__Problem description__
Repeat all the data word for word.

__Given entries__
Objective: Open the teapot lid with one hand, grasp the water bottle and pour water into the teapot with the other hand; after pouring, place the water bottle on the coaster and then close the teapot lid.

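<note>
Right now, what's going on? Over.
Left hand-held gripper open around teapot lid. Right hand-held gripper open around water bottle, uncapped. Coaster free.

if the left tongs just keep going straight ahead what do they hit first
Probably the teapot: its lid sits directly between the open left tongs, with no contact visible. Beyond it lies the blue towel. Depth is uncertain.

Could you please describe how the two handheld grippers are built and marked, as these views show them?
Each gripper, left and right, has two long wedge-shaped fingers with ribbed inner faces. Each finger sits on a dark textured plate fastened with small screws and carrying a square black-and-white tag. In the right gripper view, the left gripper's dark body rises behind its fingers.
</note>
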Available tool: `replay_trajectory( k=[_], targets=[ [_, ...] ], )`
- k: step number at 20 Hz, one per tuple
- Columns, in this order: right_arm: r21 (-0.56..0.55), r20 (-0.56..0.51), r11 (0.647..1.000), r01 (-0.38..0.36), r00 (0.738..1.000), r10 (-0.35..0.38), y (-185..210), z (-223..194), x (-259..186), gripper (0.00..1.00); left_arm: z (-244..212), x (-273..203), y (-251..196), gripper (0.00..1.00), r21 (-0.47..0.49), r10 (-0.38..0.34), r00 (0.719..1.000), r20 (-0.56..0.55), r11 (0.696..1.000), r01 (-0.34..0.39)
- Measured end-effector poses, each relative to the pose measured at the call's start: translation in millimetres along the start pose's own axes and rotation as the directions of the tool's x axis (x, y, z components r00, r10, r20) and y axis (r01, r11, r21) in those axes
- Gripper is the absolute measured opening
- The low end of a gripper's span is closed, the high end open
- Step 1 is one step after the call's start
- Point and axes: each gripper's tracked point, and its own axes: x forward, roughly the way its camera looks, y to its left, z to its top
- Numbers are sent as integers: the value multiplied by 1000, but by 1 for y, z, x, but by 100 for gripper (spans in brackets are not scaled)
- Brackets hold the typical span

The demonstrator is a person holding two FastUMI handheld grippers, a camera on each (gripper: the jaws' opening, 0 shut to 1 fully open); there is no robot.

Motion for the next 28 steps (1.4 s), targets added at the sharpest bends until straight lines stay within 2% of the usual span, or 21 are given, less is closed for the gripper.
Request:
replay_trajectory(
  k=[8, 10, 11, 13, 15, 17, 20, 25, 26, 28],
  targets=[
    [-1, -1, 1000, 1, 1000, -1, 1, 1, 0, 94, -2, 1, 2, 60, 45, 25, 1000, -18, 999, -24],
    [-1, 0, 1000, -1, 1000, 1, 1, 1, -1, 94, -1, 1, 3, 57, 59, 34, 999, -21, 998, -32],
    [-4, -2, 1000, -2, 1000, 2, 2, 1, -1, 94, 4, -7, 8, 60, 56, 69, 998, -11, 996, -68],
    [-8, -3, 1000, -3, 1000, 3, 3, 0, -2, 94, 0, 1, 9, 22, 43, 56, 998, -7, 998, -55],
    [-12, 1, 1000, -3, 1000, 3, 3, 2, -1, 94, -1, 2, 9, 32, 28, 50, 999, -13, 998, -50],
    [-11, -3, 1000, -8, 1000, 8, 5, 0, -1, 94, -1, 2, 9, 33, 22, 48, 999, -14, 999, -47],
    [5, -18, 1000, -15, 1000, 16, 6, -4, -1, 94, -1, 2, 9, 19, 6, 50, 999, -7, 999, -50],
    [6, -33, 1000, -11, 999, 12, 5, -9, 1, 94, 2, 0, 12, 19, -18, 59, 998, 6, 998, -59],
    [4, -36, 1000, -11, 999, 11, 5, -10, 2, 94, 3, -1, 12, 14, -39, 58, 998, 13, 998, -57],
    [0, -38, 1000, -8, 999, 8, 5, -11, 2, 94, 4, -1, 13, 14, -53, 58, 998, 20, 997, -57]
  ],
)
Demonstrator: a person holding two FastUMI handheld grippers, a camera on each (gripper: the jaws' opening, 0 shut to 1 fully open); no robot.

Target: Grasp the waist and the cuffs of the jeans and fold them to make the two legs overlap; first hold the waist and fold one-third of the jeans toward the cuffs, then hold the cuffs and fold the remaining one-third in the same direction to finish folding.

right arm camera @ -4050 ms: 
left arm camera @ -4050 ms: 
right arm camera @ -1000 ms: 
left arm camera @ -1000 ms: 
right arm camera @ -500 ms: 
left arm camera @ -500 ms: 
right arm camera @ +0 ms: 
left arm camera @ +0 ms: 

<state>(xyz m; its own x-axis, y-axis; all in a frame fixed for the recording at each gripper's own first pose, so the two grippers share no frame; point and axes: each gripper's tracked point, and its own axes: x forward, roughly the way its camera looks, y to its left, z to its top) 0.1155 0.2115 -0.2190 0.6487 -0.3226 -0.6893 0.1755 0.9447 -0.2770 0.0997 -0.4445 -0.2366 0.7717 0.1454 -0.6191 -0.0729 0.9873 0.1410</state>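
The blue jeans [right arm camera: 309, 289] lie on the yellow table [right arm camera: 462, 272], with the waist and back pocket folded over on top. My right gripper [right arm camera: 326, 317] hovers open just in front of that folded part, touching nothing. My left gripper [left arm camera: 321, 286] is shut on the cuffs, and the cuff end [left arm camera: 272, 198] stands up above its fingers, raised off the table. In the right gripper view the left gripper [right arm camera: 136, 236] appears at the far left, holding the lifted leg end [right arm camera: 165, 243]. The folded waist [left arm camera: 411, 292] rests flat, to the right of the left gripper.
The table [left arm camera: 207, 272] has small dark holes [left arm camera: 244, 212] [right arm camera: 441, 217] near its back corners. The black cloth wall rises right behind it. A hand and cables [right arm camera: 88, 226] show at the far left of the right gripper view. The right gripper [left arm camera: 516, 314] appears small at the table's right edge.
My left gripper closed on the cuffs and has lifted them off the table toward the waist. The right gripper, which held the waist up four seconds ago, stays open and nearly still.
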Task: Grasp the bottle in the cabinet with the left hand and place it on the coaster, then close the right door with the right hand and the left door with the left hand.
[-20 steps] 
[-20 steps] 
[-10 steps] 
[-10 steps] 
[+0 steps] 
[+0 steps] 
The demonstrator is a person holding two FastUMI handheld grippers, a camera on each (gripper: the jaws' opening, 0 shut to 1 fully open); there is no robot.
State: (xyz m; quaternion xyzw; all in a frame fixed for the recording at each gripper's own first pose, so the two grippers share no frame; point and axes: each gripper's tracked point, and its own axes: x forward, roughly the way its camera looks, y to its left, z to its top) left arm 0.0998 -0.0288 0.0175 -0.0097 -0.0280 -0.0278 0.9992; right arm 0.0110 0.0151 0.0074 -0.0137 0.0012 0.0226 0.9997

__Task solution__
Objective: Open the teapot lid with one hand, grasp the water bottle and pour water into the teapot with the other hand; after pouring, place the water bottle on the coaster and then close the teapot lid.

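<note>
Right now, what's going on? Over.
Left hand-held gripper open around teapot lid. Right hand-held gripper open around water bottle, uncapped. Coaster free.

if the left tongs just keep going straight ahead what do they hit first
Probably the teapot: its lid sits directly between the open left tongs, with no contact visible. Beyond it lies the blue towel. Depth is uncertain.

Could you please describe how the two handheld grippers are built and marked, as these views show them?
Each gripper, left and right, has two long wedge-shaped fingers with ribbed inner faces. Each finger sits on a dark textured plate fastened with small screws and carrying a square black-and-white tag. In the right gripper view, the left gripper's dark body rises behind its fingers.
</note>
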Available tool: `replay_trajectory( k=[_], targets=[ [_, ...] ], )`
- k: step number at 20 Hz, one per tuple
- Columns, in this order: right_arm: r21 (-0.56..0.55), r20 (-0.56..0.51), r11 (0.647..1.000), r01 (-0.38..0.36), r00 (0.738..1.000), r10 (-0.35..0.38), y (-185..210), z (-223..194), x (-259..186), gripper (0.00..1.00); left_arm: z (-244..212), x (-273..203), y (-251..196), gripper (0.00..1.00), r21 (-0.47..0.49), r10 (-0.38..0.34), r00 (0.719..1.000), r20 (-0.56..0.55), r11 (0.696..1.000), r01 (-0.34..0.39)
- Measured end-effector poses, each relative to the pose measured at the call's start: translation in millimetres along the start pose's own axes and rotation as the directions of the tool's x axis (x, y, z components r00, r10, r20) and y axis (r01, r11, r21) in those axes
- Gripper is the absolute measured opening
- The low end of a gripper's span is closed, the high end open
- Step 1 is one step after the call's start
- Point and axes: each gripper's tracked point, and its own axes: x forward, roughly the way its camera looks, y to its left, z to its top
- Numbers are sent as integers: the value multiplied by 1000, but by 1 for y, z, x, but by 100 for gripper (spans in brackets are not scaled)
- Brackets hold the typical span

The demonstrator is a person holding two FastUMI handheld grippers, a camera on each (gripper: the jaws' opening, 0 shut to 1 fully open); there is no robot.

Motion for the next 28 steps (1.4 s), targets added at the sharpest bends until straight lines stay within 2% of the usual span, or 21 are given, less is closed for the gripper.
Request:
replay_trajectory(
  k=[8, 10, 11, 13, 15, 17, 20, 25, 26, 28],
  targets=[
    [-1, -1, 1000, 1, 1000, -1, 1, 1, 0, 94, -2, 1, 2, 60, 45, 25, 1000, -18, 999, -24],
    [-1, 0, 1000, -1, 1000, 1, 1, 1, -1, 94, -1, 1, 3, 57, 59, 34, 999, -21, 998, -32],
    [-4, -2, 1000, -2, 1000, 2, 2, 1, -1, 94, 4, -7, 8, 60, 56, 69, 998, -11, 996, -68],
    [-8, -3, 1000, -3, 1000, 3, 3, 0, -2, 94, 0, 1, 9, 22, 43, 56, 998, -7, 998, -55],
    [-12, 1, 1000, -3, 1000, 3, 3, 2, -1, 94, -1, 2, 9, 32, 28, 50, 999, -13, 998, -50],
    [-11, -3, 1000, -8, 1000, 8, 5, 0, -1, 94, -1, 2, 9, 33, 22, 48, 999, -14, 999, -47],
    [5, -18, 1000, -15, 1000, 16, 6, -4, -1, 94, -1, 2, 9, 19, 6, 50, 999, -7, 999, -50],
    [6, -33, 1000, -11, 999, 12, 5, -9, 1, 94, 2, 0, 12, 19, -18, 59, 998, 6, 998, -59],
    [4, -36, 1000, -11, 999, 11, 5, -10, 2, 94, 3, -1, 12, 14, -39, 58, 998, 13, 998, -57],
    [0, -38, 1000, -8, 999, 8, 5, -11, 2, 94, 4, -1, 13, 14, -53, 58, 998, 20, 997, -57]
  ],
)
Demonstrator: a person holding two FastUMI handheld grippers, a camera on each (gripper: the jaws' opening, 0 shut to 1 fully open); no robot.

Target: Grasp the waist and the cuffs of the jeans and fold them to make the two legs overlap; first hold the waist and fold one-third of the jeans toward the cuffs, then hold the cuffs and fold the remaining one-third in the same direction to finish folding.

right arm camera @ -4050 ms: 
left arm camera @ -4050 ms: 
right arm camera @ -1000 ms: 
left arm camera @ -1000 ms: 
right arm camera @ -500 ms: 
left arm camera @ -500 ms: 
right arm camera @ +0 ms: 
left arm camera @ +0 ms: 

<state>(xyz m; its own x-axis, y-axis; all in a frame fixed for the recording at each gripper's own first pose, so the two grippers share no frame; point and axes: each gripper's tracked point, and its own axes: x forward, roughly the way its camera looks, y to its left, z to its top) 0.1155 0.2115 -0.2190 0.6487 -0.3226 -0.6893 0.1755 0.9447 -0.2770 0.0997 -0.4445 -0.2366 0.7717 0.1454 -0.6191 -0.0729 0.9873 0.1410</state>
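The blue jeans [right arm camera: 309, 289] lie on the yellow table [right arm camera: 462, 272], with the waist and back pocket folded over on top. My right gripper [right arm camera: 326, 317] hovers open just in front of that folded part, touching nothing. My left gripper [left arm camera: 321, 286] is shut on the cuffs, and the cuff end [left arm camera: 272, 198] stands up above its fingers, raised off the table. In the right gripper view the left gripper [right arm camera: 136, 236] appears at the far left, holding the lifted leg end [right arm camera: 165, 243]. The folded waist [left arm camera: 411, 292] rests flat, to the right of the left gripper.
The table [left arm camera: 207, 272] has small dark holes [left arm camera: 244, 212] [right arm camera: 441, 217] near its back corners. The black cloth wall rises right behind it. A hand and cables [right arm camera: 88, 226] show at the far left of the right gripper view. The right gripper [left arm camera: 516, 314] appears small at the table's right edge.
My left gripper closed on the cuffs and has lifted them off the table toward the waist. The right gripper, which held the waist up four seconds ago, stays open and nearly still.
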Task: Grasp the bottle in the cabinet with the left hand and place it on the coaster, then close the right door with the right hand and the left door with the left hand.
[-20 steps] 
[-20 steps] 
[-10 steps] 
[-10 steps] 
[+0 steps] 
[+0 steps] 
The demonstrator is a person holding two FastUMI handheld grippers, a camera on each (gripper: the jaws' opening, 0 shut to 1 fully open); there is no robot.
State: (xyz m; quaternion xyzw; all in a frame fixed for the recording at each gripper's own first pose, so the two grippers share no frame; point and axes: each gripper's tracked point, and its own axes: x forward, roughly the way its camera looks, y to its left, z to its top) left arm 0.0998 -0.0288 0.0175 -0.0097 -0.0280 -0.0278 0.9992; right arm 0.0110 0.0151 0.0074 -0.0137 0.0012 0.0226 0.9997

The answer given above is the complete response.